On the other hand, the input (, g) input to the signal input terminal 1 generates a control signal that controls all of the main signals 11J formed by the amplifier 8, the detection rectifier circuit 9, the level setting circuit 10, and the AND circuit 7. Means are also supplied.

The operation of the control signal generating means is as described above. Now, if the input signal input to the signal input terminal -1 is sufficiently large, the AND circuit 7 which has received the control signal from the level setting circuit 1° converts the output pulse of the 7-minoto trigger circuit 4 into It is held so as to be transmitted to the arithmetic circuit 6 at all times.

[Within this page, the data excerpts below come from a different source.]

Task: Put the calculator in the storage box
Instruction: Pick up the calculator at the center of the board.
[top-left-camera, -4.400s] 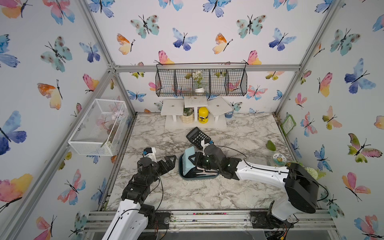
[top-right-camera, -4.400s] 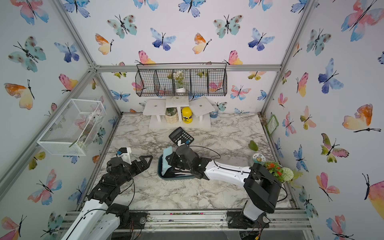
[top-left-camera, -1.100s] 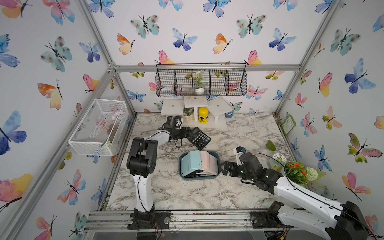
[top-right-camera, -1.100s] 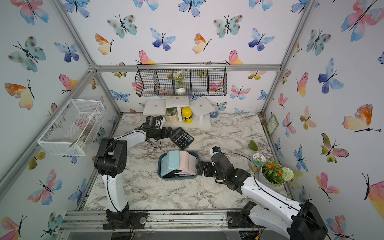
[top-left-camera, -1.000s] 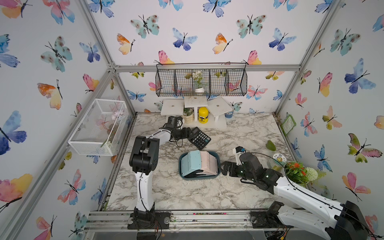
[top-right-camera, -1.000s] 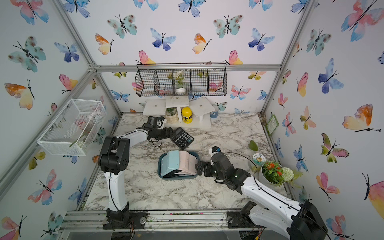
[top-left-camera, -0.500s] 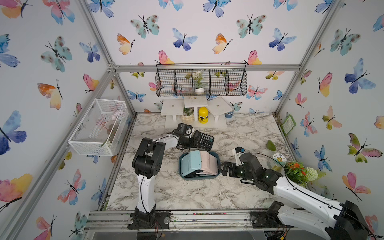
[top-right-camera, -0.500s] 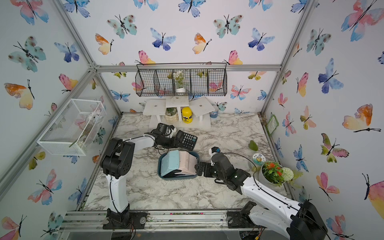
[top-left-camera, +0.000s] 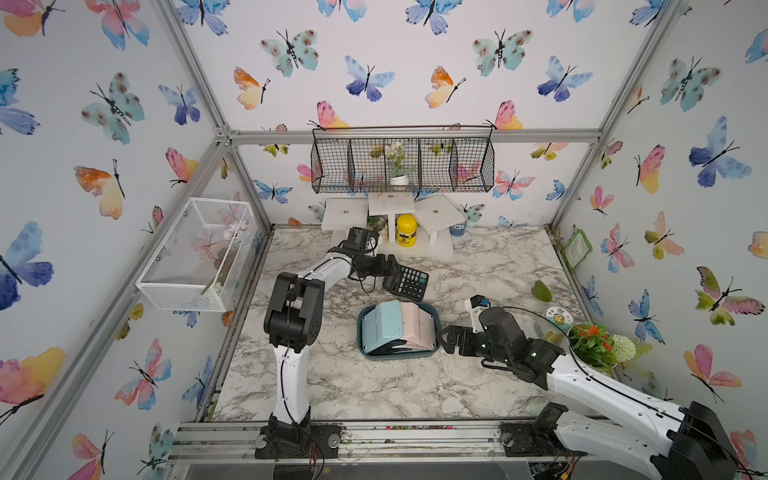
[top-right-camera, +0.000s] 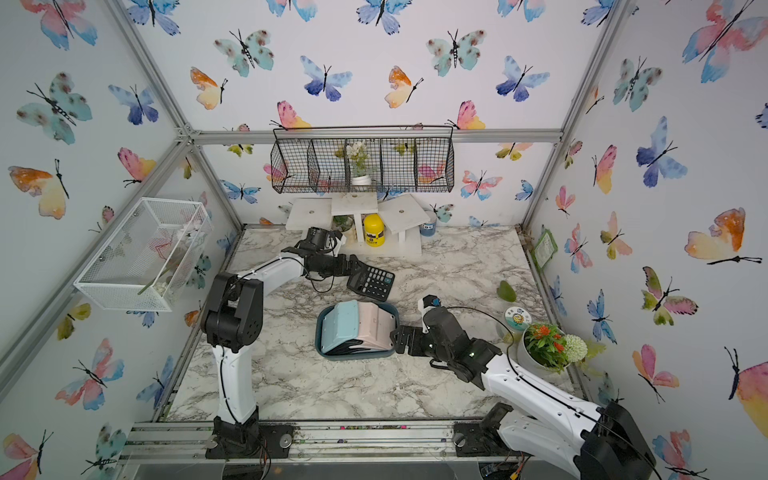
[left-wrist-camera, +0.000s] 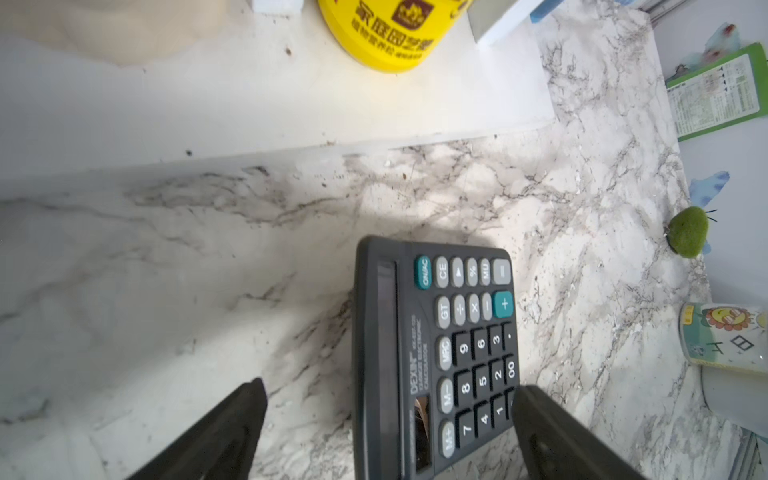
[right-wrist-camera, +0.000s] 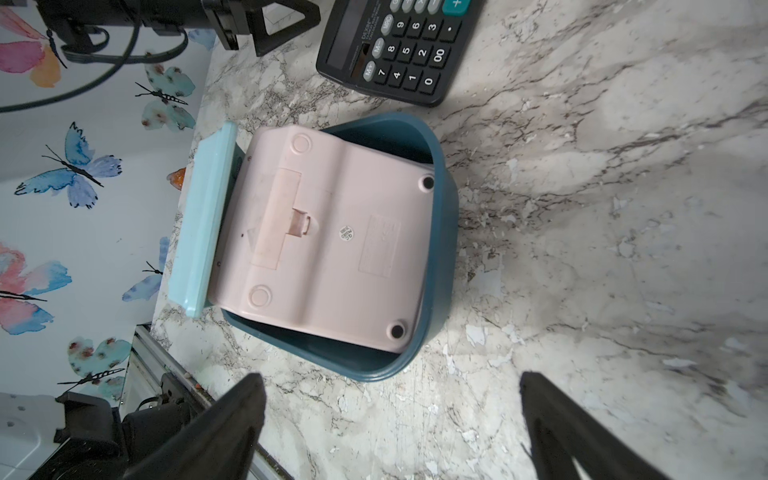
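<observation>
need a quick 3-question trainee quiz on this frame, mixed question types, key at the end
1. True or false: the black calculator lies inside the storage box.
2. What does the box hold? A) nothing B) a light blue calculator and a pink calculator C) the black calculator alone
3. Fill in: the left tool is ___ (open or shut).
Key: 1 false, it lies on the table just outside the box; 2 B; 3 open.

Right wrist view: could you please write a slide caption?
Open right gripper faces dark teal plastic storage box holding pink calculator and pale-blue calculator; black calculator outside.
</observation>
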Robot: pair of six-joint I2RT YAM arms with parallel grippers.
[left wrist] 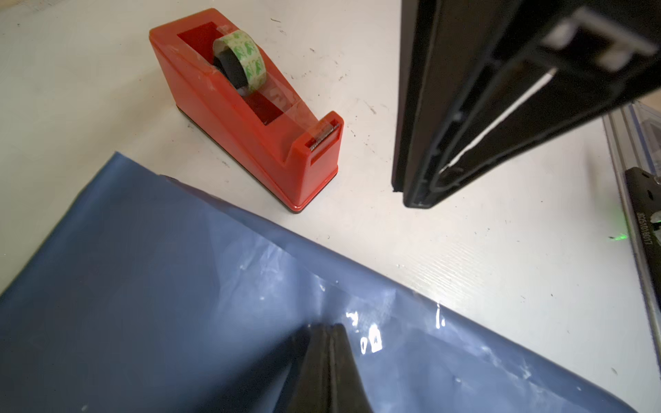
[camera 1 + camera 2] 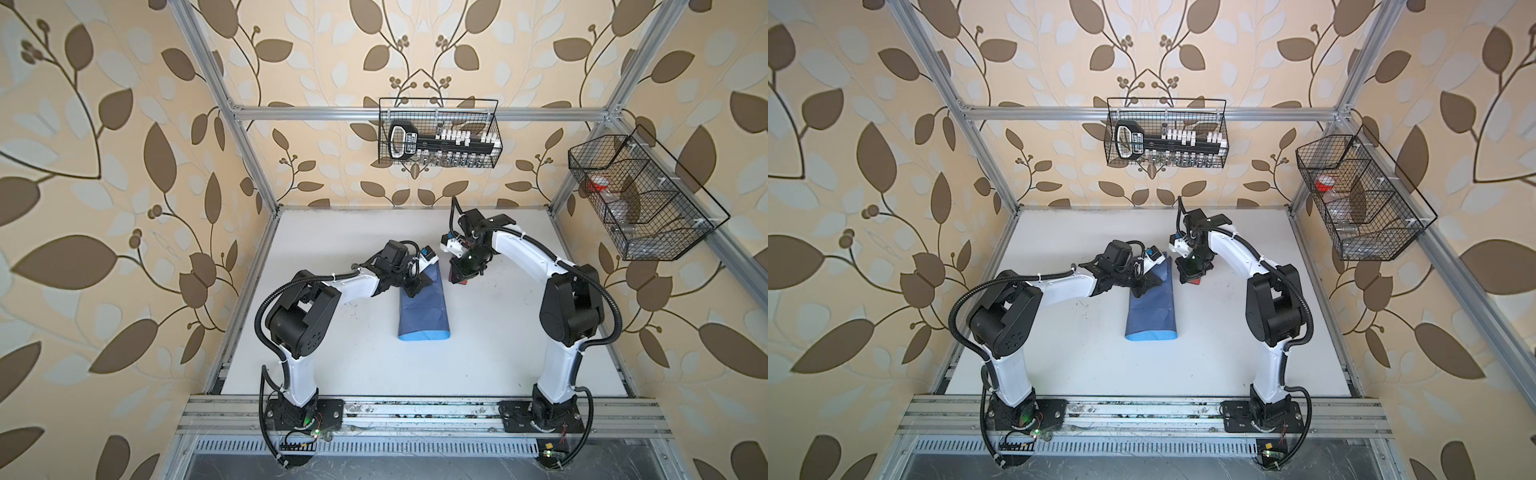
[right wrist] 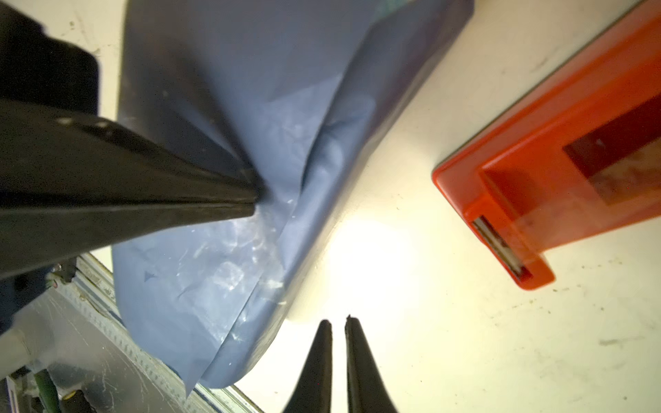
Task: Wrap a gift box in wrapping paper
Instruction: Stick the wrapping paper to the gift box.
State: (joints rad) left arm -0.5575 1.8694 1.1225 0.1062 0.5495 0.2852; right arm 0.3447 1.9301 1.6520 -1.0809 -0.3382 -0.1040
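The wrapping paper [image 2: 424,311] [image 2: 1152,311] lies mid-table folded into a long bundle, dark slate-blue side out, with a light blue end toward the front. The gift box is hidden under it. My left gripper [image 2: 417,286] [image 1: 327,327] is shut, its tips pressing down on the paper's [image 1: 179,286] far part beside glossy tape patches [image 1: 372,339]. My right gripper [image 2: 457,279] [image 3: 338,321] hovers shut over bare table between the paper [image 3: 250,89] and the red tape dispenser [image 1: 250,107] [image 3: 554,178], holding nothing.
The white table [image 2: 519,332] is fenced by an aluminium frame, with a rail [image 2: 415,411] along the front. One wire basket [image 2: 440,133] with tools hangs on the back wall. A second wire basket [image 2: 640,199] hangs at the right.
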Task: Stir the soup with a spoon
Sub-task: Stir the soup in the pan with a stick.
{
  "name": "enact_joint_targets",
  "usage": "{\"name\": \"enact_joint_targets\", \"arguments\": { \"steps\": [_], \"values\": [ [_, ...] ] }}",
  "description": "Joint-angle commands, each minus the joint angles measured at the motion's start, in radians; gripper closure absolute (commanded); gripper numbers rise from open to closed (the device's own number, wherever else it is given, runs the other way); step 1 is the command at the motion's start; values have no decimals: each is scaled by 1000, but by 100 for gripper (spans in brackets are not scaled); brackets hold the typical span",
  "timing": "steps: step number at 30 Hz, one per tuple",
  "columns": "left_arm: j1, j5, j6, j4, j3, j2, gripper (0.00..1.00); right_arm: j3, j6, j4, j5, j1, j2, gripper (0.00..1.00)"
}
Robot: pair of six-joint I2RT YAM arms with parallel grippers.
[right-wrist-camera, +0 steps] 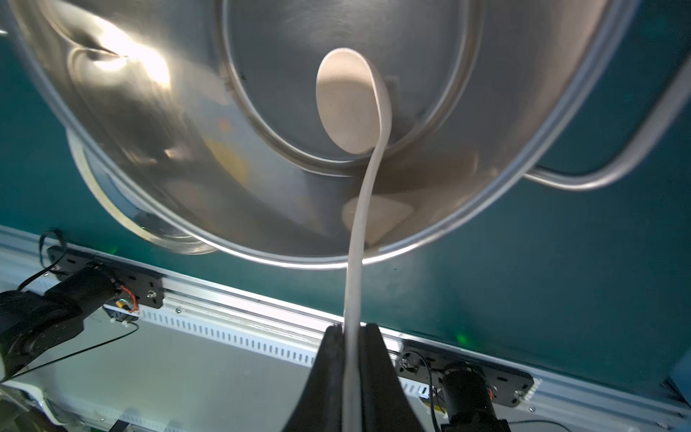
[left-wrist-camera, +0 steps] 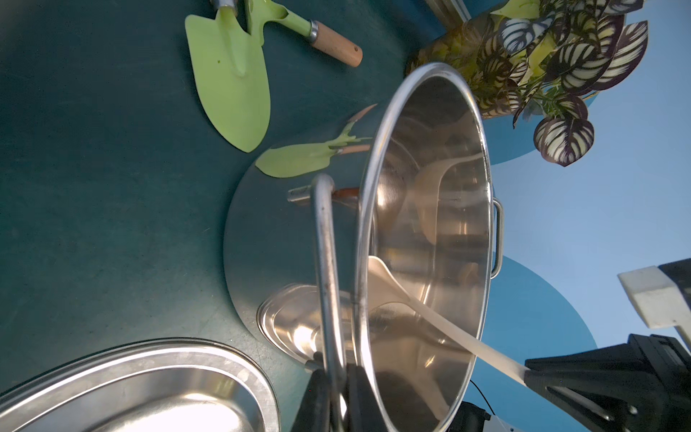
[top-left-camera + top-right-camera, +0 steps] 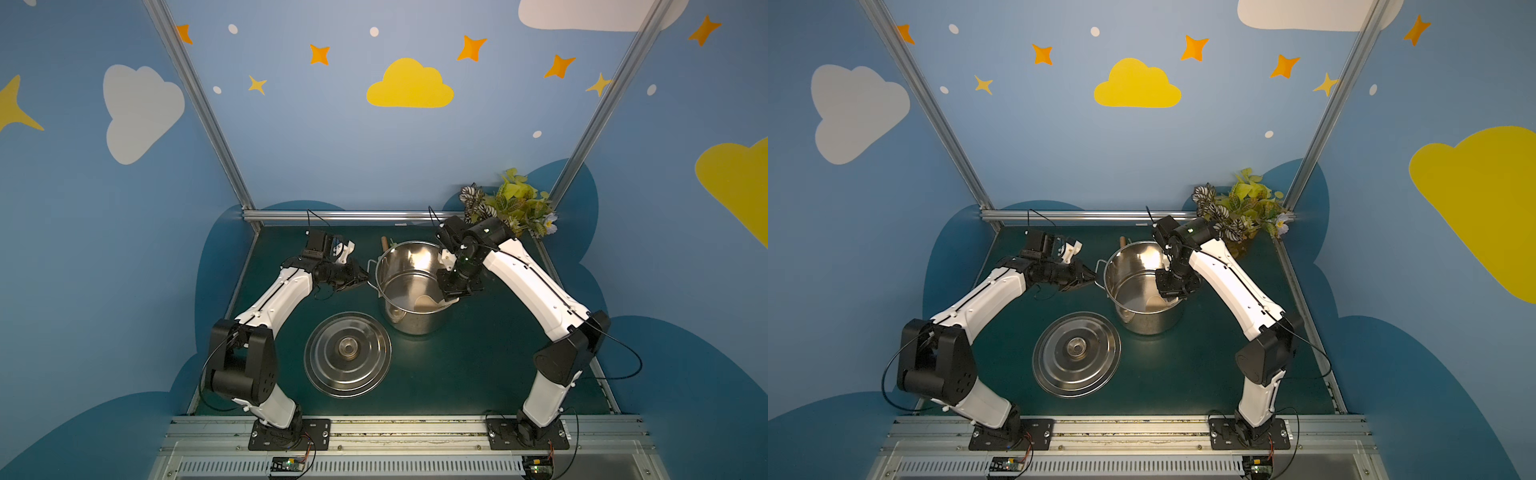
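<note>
**Spoon point(image 1: 347, 104) down in the pot point(image 3: 415, 326), ready to stir**

In both top views the pot stands on the green surface point(image 3: 478, 374), near the back edge. Its lid point(image 3: 328, 370) lies flat nearer the front edge. It is off the pot, so the spoon can get in. The left tool point(image 3: 362, 275) reaches the pot's left side. The right tool point(image 3: 451, 296) hangs over the pot's right rim. A plant point(image 3: 517, 203) fills the back right corner. The walls are blue, with painted clouds and stars.

The left wrist view shows the left tool closed tight on the pot's wire handle point(image 2: 325, 262). I think it holds the pot so it will not slide when the spoon goes round. A green shovel point(image 2: 232, 86) lies by the back edge, behind the pot.

The right wrist view shows the right tool pinched narrow on the spoon's thin stem, far from the round end. That way the tool is above the rim while the round end reaches deep. The round end is low in the pot, near the bottom. I cannot tell if it touches. No soup shows; the bottom looks bare and shiny.
</note>
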Motion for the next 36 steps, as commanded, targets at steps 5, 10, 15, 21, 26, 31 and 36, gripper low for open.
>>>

In addition, when the input signal (reflected wave signal) applied to signal input terminal 1 is weak and small, preamplifier 2 and amplifier 8
Since the signal received by the detector is naturally small, the DC voltage generated in the detection rectifier circuit 9 is also low and does not reach the point where the level setting circuit 1110 is activated. The level setting circuit 10 has the purpose of receiving the DC voltage from the detection rectifier circuit 9 and applying a predetermined potential to the AND circuit 7. When the input signal is weak and small, the AND circuit 7 The output signal of the circuit 4 is set to a potential that completely stops the action of transmitting IJ 5 K twice.

FIG. 3 shows specific implementations of the amplifier 8, detection rectifier circuit 9, and level setting circuit 10 shown in FIG. 2. The amplifier 8 can be formed, for example, mainly by the operational amplifier 11, along with resistors IR1, R2, lR5, and capacitors C1, C2. Unfortunately, the detection rectifier circuit 9 is
It is formed by diodes Ih, D2 and capacitor C3. Further, the level setting circuit 1o includes a transistor Q
i + variable resistor R4 and resistor R5.

Effects of the Invention As described above, in the speed measuring device of the present invention, speed measurement is executed or stopped by the control signal generating means operated in accordance with the level of the reflected wave input signal received from the object to be measured. 1, it is possible to eliminate the erroneous speed measurements of +J and 〒 that occurred in the past when the signal was weak and small.
Its industrial value is large 0

[Brief explanation of the drawing]

FIG. 1 is a diagram of a conventional speed measuring device, FIG. 2 is a diagram of a speed measuring device of the present invention, and FIG. 3 is a specific circuit diagram of the main part of FIG. DESCRIPTION OF SYMBOLS 1...Signal input terminal, 2...Preamplifier, 3...Main amplifier, 4...Shiminotodorika circuit, 5...Arithmetic circuit, 6... ...Speed measurement terminal, 7...-AND circuit, 8...Amplifier, 9...Detection rectifier circuit, 1゜...Level setting circuit, 11... ...Operation amplifier.

Claims (2)

[Claims] (1) A speed measurement device that measures the speed of a moving object using high-frequency radio waves, which includes a main signal path that transmits the reflected wave signal of the moving object force to a speed measurement terminal, and a main signal path that transmits the reflected wave signal of the moving object force and A speed measuring device capable of controlling a control signal generating means for controlling the raw shellfish signal path according to the size of the raw shellfish. (2) The control signal generation means includes an amplifier, a detection rectifier circuit that converts the signal of the PIB device into a DC voltage, and a level setting circuit that is activated depending on the voltage of the detection rectifier circuit;
A speed measuring device according to claim 1, comprising an AND circuit controlled by the same level setting circuit.